What this task involves: I'd like the data beneath this line reproduced exactly, without any of its images.

Collected data:
* * * * * * * * *

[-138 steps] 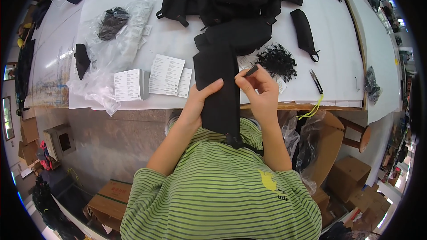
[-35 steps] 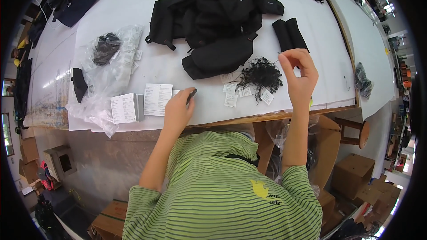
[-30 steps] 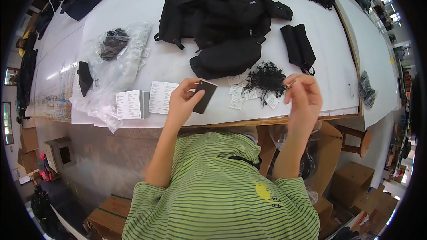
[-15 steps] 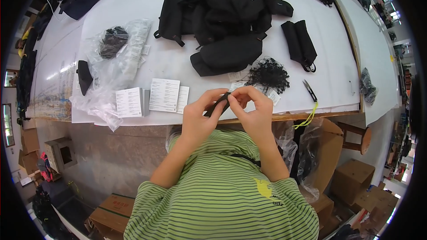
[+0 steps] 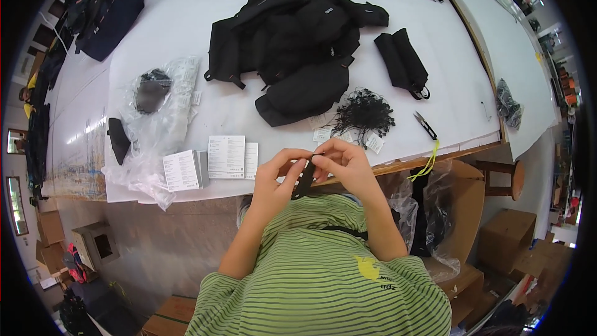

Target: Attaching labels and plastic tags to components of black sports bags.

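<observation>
In front of my body, at the table's near edge, a small black strip-like piece [image 5: 304, 183] is pinched at its top between both hands. My left hand [image 5: 277, 177] grips it with thumb and forefinger. My right hand [image 5: 346, 165] has its fingertips closed on the same upper end, hiding its detail. Beyond the hands lie a tangle of thin black cords [image 5: 365, 112] and white labels [image 5: 375, 142]. Printed white cards stand in two stacks to the left, one nearer the middle [image 5: 227, 157] and one farther left [image 5: 181, 171].
Black fabric bags [image 5: 286, 40] are heaped at the far middle. A folded black pouch [image 5: 401, 62] and thread snips with a yellow cord [image 5: 426, 126] lie on the right. Clear plastic bags [image 5: 177, 109] and a small black piece [image 5: 117, 139] are on the left.
The view has shifted, so the table things appear moved leftward and mostly lower. Both hands keep their pinch on the black piece, which now hangs more steeply below the fingertips.
</observation>
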Demonstrator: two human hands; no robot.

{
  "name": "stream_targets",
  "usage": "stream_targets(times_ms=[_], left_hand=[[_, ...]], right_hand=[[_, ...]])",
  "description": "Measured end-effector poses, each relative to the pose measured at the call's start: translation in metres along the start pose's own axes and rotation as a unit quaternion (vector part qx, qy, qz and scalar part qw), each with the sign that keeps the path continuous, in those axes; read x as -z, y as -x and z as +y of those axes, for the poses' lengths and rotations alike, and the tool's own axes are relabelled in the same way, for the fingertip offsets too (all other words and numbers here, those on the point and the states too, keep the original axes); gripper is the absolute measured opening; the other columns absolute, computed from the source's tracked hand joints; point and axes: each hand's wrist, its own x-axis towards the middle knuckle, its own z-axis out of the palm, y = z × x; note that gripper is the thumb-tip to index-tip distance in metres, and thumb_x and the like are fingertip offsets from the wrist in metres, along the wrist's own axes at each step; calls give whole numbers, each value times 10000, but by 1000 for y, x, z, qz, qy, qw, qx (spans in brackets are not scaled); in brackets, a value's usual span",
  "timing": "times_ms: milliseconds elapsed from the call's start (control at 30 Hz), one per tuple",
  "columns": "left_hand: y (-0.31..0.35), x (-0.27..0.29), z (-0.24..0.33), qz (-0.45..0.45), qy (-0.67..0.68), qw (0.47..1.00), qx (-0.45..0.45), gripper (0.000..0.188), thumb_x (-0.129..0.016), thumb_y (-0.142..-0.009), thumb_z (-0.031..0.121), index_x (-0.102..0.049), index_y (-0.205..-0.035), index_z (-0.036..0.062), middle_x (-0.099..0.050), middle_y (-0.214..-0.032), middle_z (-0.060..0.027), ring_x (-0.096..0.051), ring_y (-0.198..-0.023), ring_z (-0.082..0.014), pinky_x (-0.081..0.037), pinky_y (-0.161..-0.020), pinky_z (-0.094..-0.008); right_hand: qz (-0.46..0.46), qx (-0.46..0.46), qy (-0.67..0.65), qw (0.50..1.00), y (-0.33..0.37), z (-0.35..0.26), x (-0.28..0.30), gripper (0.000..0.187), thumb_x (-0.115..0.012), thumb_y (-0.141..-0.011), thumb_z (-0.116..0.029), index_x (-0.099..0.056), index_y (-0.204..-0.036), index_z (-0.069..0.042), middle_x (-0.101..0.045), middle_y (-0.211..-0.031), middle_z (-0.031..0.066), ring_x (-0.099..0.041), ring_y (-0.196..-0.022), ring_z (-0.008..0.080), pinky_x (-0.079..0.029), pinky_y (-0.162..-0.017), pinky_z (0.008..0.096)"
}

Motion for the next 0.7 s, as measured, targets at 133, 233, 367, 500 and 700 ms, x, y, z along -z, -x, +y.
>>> stream_targets(times_ms=[133, 233, 367, 500, 700], left_hand=[[-7, -3, -14, -10, -27, 998, -63, 105, -582, -873, -8, -611, -974, -5, -577, -1059, -82, -598, -773, -107, -500, -649, -230], [-14, -13, -12, -6, -61, 989, -134, 107, -576, -858, -31, -596, -957, 2, -511, -1136, -103, -601, -759, -140, -483, -645, -239], [-34, -38, -10, -45, -101, 977, -182, 95, -539, -865, -49, -542, -940, 9, -453, -1171, -125, -583, -773, -168, -476, -682, -258], [-95, -61, -23, -41, -126, 969, -209, 157, -586, -846, 0, -527, -991, 14, -460, -1212, -165, -569, -874, -249, -478, -746, -324], [-190, -85, -60, 63, -441, 847, -289, 480, -689, -764, 167, -503, -1168, -12, -517, -1175, -175, -503, -990, -329, -428, -888, -419]], right_hand=[[-48, -23, -24, 998, 2, 3, 4, 154, -651, -890, -122, -583, -963, -5, -628, -738, 44, -605, -657, 87, -513, -609, 222], [-77, -32, -33, 996, 2, 4, 14, 164, -635, -908, -158, -567, -971, -22, -618, -737, 26, -588, -646, 74, -494, -616, 212], [-30, 16, -28, 999, 9, -4, 38, 142, -609, -915, -146, -570, -939, -12, -602, -736, 28, -591, -635, 90, -484, -591, 221], [75, 62, -29, 995, 19, -12, 61, 110, -602, -906, -114, -574, -900, -7, -589, -727, 36, -589, -622, 104, -476, -577, 229], [95, 59, 21, 994, 31, -8, 72, 108, -618, -901, -118, -587, -923, -17, -597, -700, 33, -573, -625, 88, -460, -582, 214]])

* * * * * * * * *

Exercise solution:
[-138 steps] 
[-35 steps] 
[-30 steps] 
[-15 steps] 
[+0 steps] 

Target: Attaching labels and plastic tags to components of black sports bags.

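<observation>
In front of my body, at the table's near edge, a small black strip-like piece [image 5: 304, 183] is pinched at its top between both hands. My left hand [image 5: 277, 177] grips it with thumb and forefinger. My right hand [image 5: 346, 165] has its fingertips closed on the same upper end, hiding its detail. Beyond the hands lie a tangle of thin black cords [image 5: 365, 112] and white labels [image 5: 375, 142]. Printed white cards stand in two stacks to the left, one nearer the middle [image 5: 227, 157] and one farther left [image 5: 181, 171].
Black fabric bags [image 5: 286, 40] are heaped at the far middle. A folded black pouch [image 5: 401, 62] and thread snips with a yellow cord [image 5: 426, 126] lie on the right. Clear plastic bags [image 5: 177, 109] and a small black piece [image 5: 117, 139] are on the left.
The view has shifted, so the table things appear moved leftward and mostly lower. Both hands keep their pinch on the black piece, which now hangs more steeply below the fingertips.
</observation>
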Demonstrator: two human hands; no robot.

{
  "name": "stream_targets",
  "usage": "stream_targets(times_ms=[_], left_hand=[[_, ...]], right_hand=[[_, ...]])",
  "description": "Measured end-effector poses, each relative to the pose measured at the call's start: translation in metres along the start pose's own axes and rotation as a unit quaternion (vector part qx, qy, qz and scalar part qw), each with the sign that keeps the path continuous, in those axes; read x as -z, y as -x and z as +y of those axes, for the poses' lengths and rotations alike, and the tool's own axes are relabelled in the same way, for the fingertip offsets too (all other words and numbers here, those on the point and the states too, keep the original axes); gripper is the absolute measured opening; the other columns absolute, computed from the source's tracked hand joints; point and axes: each hand's wrist, its own x-axis towards the middle knuckle, its own z-axis out of the palm, y = z × x; note that gripper is the thumb-tip to index-tip distance in metres, and thumb_x and the like are fingertip offsets from the wrist in metres, along the wrist's own axes at each step; calls give whole numbers, each value times 10000, but by 1000 for y, x, z, qz, qy, qw, qx (spans in brackets are not scaled); in brackets, a value's usual span",
  "timing": "times_ms: milliseconds elapsed from the call's start (control at 30 Hz), one per tuple",
  "columns": "left_hand: y (-0.31..0.35), x (-0.27..0.29), z (-0.24..0.33), qz (-0.45..0.45), qy (-0.67..0.68), qw (0.47..1.00), qx (-0.45..0.45), gripper (0.000..0.188), thumb_x (-0.129..0.016), thumb_y (-0.142..-0.009), thumb_z (-0.031..0.121), index_x (-0.102..0.049), index_y (-0.205..-0.035), index_z (-0.036..0.062), middle_x (-0.099..0.050), middle_y (-0.214..-0.032), middle_z (-0.060..0.027), ring_x (-0.096..0.051), ring_y (-0.198..-0.023), ring_z (-0.082..0.014), pinky_x (-0.081..0.037), pinky_y (-0.161..-0.020), pinky_z (-0.094..-0.008); right_hand: qz (-0.46..0.46), qx (-0.46..0.46), qy (-0.67..0.65), qw (0.50..1.00), y (-0.33..0.37), z (-0.35..0.26), x (-0.28..0.30), gripper (0.000..0.187), thumb_x (-0.115..0.012), thumb_y (-0.141..-0.011), thumb_z (-0.116..0.029), index_x (-0.099..0.056), index_y (-0.204..-0.036), index_z (-0.069..0.042), middle_x (-0.101..0.045), middle_y (-0.211..-0.031), middle_z (-0.031..0.066), ring_x (-0.099..0.041), ring_y (-0.196..-0.022), ring_z (-0.008..0.080), pinky_x (-0.079..0.029), pinky_y (-0.162..-0.017), pinky_z (0.008..0.096)"
}

Motion for the next 0.7 s, as measured, targets at 133, 233, 367, 500 and 700 ms, x, y, z along -z, -x, +y.
>>> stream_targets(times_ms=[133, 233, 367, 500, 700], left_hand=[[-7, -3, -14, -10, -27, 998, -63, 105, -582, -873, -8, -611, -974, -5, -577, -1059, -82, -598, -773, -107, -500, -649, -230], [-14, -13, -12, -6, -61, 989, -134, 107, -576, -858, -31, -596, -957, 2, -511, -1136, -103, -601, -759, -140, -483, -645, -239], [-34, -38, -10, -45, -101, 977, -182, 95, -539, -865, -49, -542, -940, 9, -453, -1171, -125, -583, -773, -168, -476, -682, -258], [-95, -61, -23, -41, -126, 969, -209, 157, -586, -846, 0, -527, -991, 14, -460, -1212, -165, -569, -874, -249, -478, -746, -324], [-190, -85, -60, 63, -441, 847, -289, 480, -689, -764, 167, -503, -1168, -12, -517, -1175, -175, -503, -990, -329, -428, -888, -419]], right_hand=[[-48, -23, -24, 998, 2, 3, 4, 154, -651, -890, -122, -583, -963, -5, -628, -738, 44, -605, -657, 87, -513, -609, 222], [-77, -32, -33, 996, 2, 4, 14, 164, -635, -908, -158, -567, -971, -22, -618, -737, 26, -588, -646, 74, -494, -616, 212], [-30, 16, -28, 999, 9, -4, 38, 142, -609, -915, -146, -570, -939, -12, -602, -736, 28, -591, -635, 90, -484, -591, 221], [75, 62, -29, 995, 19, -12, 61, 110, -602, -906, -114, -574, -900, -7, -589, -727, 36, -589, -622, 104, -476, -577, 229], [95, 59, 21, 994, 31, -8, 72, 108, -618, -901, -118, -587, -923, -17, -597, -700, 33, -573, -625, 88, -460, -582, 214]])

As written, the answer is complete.